Sumter branch will investigate culture for workers as a whole

Posted

The Sumter County branch of the NAACP announced it launched an investigation into allegations a manager at Pilgrim's Pride Corp. in Sumter made derogatory statements describing black employees last week.

Employees went on strike on Feb. 15 when word spread among workers at the plant on U.S. 15 South that the plant manager had spoken over the radio that "there are too many roaches walking in the hallway."

"Subsequent statements by current employees regarding a culture and climate for employees in general are equally troubling to us," said Elizabeth Kilgore, president of the Sumter branch of the national civil rights organization, in the announcement.

Kilgore wrote the organization will work to determine "how widespread this sentiment may be among managers at Pilgrim's Pride and how we may demonstrate support for the hardworking employees as they advocate for positive change within the facility."

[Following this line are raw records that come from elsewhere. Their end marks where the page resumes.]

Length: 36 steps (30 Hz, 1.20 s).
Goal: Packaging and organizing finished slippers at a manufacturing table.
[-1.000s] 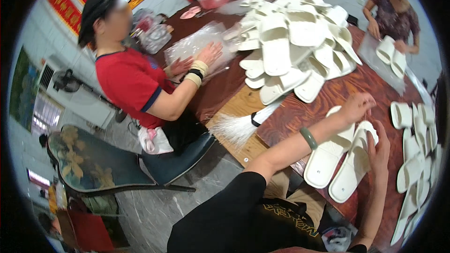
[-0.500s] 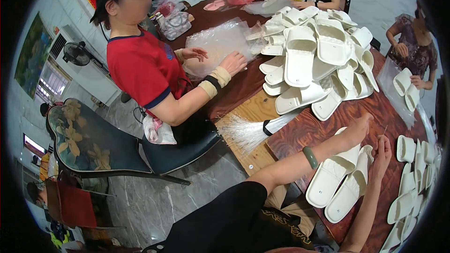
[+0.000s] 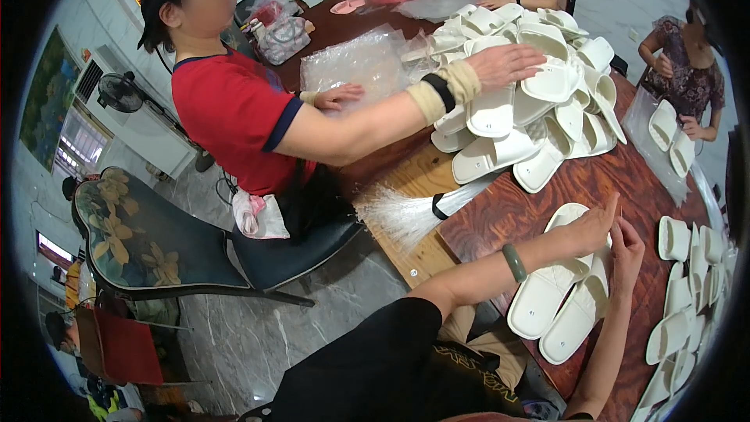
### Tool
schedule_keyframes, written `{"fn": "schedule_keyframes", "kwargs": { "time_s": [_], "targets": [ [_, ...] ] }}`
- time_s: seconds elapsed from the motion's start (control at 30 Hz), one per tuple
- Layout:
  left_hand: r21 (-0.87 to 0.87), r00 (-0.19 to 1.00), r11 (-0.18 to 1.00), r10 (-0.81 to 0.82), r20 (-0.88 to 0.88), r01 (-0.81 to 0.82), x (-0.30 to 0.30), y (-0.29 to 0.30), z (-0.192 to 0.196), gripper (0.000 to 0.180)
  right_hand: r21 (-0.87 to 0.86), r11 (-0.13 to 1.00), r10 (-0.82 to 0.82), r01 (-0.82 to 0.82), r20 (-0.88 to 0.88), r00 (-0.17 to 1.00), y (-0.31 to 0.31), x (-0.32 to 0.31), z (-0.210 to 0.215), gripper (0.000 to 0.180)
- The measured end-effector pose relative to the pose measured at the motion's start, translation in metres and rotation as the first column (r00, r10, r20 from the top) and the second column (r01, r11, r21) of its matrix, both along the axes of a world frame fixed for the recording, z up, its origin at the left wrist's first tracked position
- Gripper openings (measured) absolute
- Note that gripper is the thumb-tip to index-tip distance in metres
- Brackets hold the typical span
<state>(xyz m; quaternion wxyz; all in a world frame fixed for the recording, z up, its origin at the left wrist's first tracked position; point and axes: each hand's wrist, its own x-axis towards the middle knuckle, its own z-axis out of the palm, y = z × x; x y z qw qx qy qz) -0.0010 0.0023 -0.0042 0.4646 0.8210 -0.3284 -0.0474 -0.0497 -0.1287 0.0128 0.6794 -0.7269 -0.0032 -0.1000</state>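
A pair of white slippers (image 3: 569, 327) lies soles down on the reddish wood-grain board in front of me, toes away from me. My left hand (image 3: 592, 231), below a green bangle (image 3: 514, 263) on the wrist, is over their far end, fingers pressed together; whatever they hold is hidden. Close beside it, my right hand (image 3: 627, 248) is raised with its fingertips pinched on a thin strand that barely shows. Left of the board lies a bundle of thin white plastic strands (image 3: 406, 215), bound with a black band.
A tall heap of white slippers (image 3: 488, 152) fills the table beyond my hands. More slippers (image 3: 676, 293) are lined up at the right. A co-worker in red (image 3: 234, 109) stands at the left by clear plastic bags (image 3: 351, 62). Two other people sit across the table.
My hands have come together, the right moving left toward the left hand. The co-worker in red has reached an arm across to the slipper heap. The view has shifted slightly.
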Motion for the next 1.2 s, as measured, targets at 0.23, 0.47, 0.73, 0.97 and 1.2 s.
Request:
{"fn": "schedule_keyframes", "kwargs": {
  "time_s": [0.23,0.47,0.73,0.97,1.2],
  "targets": [
    [-0.043,0.998,0.999,-0.031,-0.053,0.029,-0.001,0.001,0.000,0.057,0.175,0.980,0.110,-0.095,-0.076,0.991,-0.003,0.003,0.001,0.018],
    [-0.385,0.999,0.921,0.044,-0.031,-0.053,0.000,-0.001,0.007,0.021,0.242,0.955,-0.166,0.173,-0.049,0.985,-0.024,0.008,-0.011,0.016],
    [-0.430,0.969,0.903,-0.104,-0.225,-0.003,-0.004,0.017,0.017,0.015,0.107,0.986,-0.128,0.126,0.021,0.992,0.004,-0.003,0.000,0.019],
    [-0.577,0.957,0.803,-0.034,-0.288,-0.145,0.008,0.019,0.028,0.019,-0.103,0.975,-0.181,0.196,0.138,0.974,0.012,-0.004,0.018,0.030],
    [-0.625,0.929,0.759,-0.077,-0.362,-0.181,0.015,-0.003,0.026,0.018,0.053,0.985,-0.173,0.167,0.147,0.974,-0.009,0.000,0.010,0.019]
  ]
}}
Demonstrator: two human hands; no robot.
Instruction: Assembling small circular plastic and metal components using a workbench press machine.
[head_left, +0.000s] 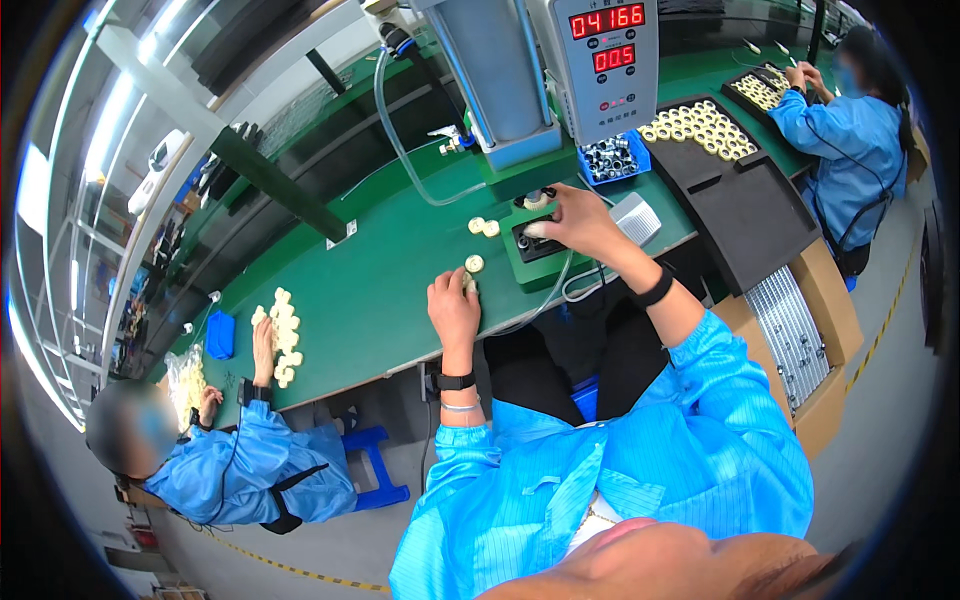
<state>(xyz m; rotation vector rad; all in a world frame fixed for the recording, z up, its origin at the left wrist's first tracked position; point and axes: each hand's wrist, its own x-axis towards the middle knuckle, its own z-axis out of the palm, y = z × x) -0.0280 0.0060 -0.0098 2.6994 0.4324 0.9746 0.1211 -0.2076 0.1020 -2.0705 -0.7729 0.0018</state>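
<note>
My left hand (455, 308) rests on the green bench with its fingers curled, pinching a small cream round part (469, 284) that mostly hides under the fingertips. Just beyond it lies another cream ring-shaped part (474, 263). Reaching into the press's work area, my right hand (588, 222) has its fingers bent at the black fixture (522, 245). What those fingers grip is hidden. A cream part (536, 201) shows beside the index finger, under the press head. Two more cream parts (484, 227) lie left of the fixture.
The press (505, 90) carries a counter box (603, 70). Behind the fixture stands a blue bin of metal fittings (612, 158). A black tray (745, 215) holds cream rings (700, 130); a carton (822, 340) stands below. Co-workers (240, 470) (850, 140) sit on both sides.
</note>
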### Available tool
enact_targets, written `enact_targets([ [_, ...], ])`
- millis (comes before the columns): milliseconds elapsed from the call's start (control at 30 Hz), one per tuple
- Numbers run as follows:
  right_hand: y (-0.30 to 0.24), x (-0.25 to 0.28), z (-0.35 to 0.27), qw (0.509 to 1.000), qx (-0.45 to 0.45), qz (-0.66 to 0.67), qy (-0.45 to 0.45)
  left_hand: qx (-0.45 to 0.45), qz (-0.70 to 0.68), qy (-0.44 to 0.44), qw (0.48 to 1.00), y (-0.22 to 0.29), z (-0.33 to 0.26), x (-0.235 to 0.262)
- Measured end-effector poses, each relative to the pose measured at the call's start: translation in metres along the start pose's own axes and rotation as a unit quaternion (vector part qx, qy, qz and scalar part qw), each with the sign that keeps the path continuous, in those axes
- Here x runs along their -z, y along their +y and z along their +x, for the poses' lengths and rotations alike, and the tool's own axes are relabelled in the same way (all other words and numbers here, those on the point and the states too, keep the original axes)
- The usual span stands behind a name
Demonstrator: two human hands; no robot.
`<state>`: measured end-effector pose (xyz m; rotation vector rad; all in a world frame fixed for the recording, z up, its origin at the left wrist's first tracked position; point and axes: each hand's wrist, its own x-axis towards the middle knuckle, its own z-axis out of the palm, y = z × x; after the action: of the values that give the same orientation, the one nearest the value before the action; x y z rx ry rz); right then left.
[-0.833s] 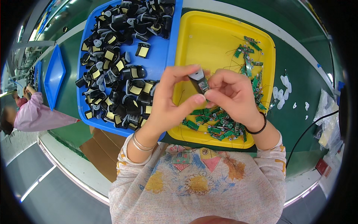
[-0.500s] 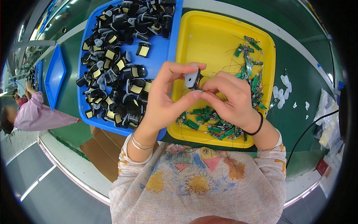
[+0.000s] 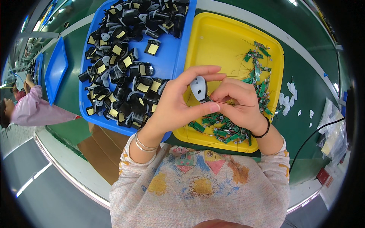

When The Sumter Item was on scene at a protest held by striking employees last week, several spoke about the topic, including mentioning this was not the first time that manager had made similar comments.

"It's not just him," said Demetrius Stewart, an employee, at the time. "He was just the icing on the cake."

Other complaints included not having sufficient time for break and to take care of personal issues outside of work such as taking care of sick children.

Stewart said at the time she wants to do a good job at work but that it is hard when supervisors make degrading comments.

"I'm still going to work because I have to eat, but something needs to be done," she said. "Without us, they can't get that place running."

She did tell The Sumter Item at the time that her shift schedule works well for her family because she can take her children to school and someone else can watch them for only part of the night instead of all night while she is at work.

It is not known how many employees walked out or did not show up on Thursday or how many have returned to work and when. About 50 were protesting outside when The Sumter Item was on scene.

The plant has more than 2,000 full-time positions.

A voicemail that was directed to a woman's inbox at the Sumter plant was not returned.